Temporary International Presence in Hebron (TIPH) was a civilian observer mission in the West Bank city of Hebron established in 1994. Both the Israeli government and the Palestinian Authority called for its creation. It “monitor[ed] the situation in Hebron and record[ed] breaches of international humanitarian law, the agreements on Hebron between Israel and the Palestinian authority and human rights, in accordance with internationally recognized standards". It also monitored Israeli settlers, and aimed to help the Arab Palestinians who lived there. It was staffed by personnel from Italy, Norway, Sweden, Switzerland and Turkey.
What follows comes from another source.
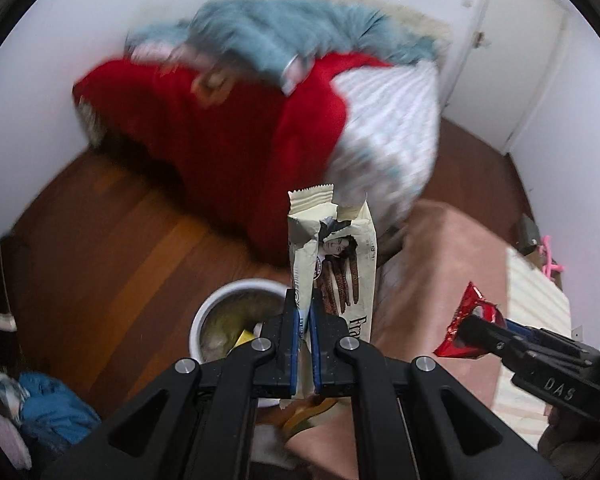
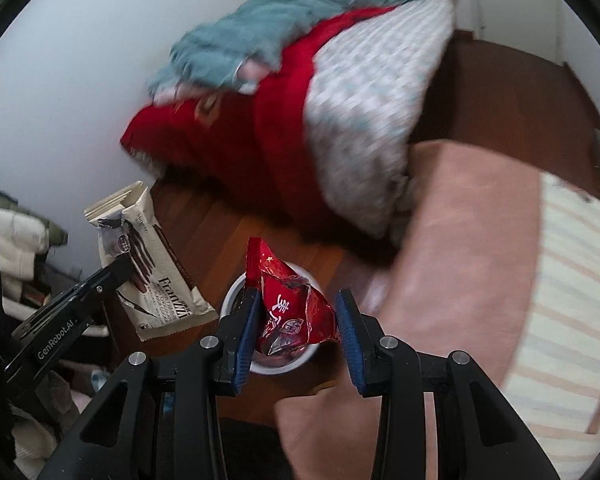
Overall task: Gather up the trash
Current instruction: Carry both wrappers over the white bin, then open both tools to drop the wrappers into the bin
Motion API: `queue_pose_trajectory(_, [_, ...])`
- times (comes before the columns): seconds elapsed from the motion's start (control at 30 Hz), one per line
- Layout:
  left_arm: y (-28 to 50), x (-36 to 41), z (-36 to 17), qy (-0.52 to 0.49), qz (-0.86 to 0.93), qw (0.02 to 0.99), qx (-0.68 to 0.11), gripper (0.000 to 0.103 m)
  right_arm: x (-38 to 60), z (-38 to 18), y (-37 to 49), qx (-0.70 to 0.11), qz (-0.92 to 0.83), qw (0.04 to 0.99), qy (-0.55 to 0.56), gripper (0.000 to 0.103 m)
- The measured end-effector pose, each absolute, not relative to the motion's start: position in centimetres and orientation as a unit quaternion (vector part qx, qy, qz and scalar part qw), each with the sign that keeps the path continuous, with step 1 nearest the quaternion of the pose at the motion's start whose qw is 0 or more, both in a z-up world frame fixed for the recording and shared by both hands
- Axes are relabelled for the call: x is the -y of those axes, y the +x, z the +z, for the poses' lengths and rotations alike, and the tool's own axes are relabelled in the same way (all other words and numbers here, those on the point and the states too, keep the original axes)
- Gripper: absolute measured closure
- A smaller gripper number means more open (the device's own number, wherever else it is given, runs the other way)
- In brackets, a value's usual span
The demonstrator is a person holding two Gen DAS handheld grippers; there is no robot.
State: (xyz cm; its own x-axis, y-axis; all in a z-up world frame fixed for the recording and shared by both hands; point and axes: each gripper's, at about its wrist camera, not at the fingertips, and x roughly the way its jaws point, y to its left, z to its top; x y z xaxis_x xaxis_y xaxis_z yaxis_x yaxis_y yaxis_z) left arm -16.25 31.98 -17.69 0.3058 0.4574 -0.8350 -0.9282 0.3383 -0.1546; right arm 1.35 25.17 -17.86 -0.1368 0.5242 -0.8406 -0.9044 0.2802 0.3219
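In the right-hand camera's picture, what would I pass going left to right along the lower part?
left gripper → cream cookie wrapper → red wrapper over the white bin → pink blanket → striped cloth.

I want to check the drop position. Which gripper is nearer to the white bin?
Right. The right gripper is directly above the white bin; the left gripper is beside its rim.
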Motion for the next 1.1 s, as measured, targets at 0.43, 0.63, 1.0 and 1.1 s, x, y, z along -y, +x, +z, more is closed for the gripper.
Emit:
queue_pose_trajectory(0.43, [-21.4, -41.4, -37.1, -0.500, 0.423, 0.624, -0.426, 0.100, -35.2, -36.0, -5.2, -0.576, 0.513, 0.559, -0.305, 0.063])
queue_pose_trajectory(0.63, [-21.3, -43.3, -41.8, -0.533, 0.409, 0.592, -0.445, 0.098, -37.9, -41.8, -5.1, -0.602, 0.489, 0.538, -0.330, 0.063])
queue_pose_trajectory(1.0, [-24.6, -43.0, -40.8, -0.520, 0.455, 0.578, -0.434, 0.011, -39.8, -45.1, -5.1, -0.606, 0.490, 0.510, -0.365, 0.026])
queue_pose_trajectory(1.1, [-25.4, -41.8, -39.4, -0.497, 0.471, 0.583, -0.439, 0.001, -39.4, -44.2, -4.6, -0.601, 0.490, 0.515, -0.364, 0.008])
In 2019, the Israeli government declined to renew TIPH's mandate, effectively expelling the mission.

== Establishment ==

The TIPH mission was first established in 1994 after the Cave of the Patriarchs massacre on 25 February 1994, in which 29 Palestinians were killed. On 18 March, the UN Security Council condemned the massacre in United Nations Security Council Resolution 904, and called for a temporary international presence in Hebron. On 31 March, representatives of the Palestinian Liberation Organization and the Israeli government signed an agreement requesting Italy, Denmark and Norway to provide observers to form a Temporary International Presence in the City of Hebron (TIPH). The first TIPH mission operated from 8 May to 8 August 1994. However, the Palestinian Authority and the Israeli government could not reach an agreement on the extension of the mandate, and the observers were therefore withdrawn on 8 August.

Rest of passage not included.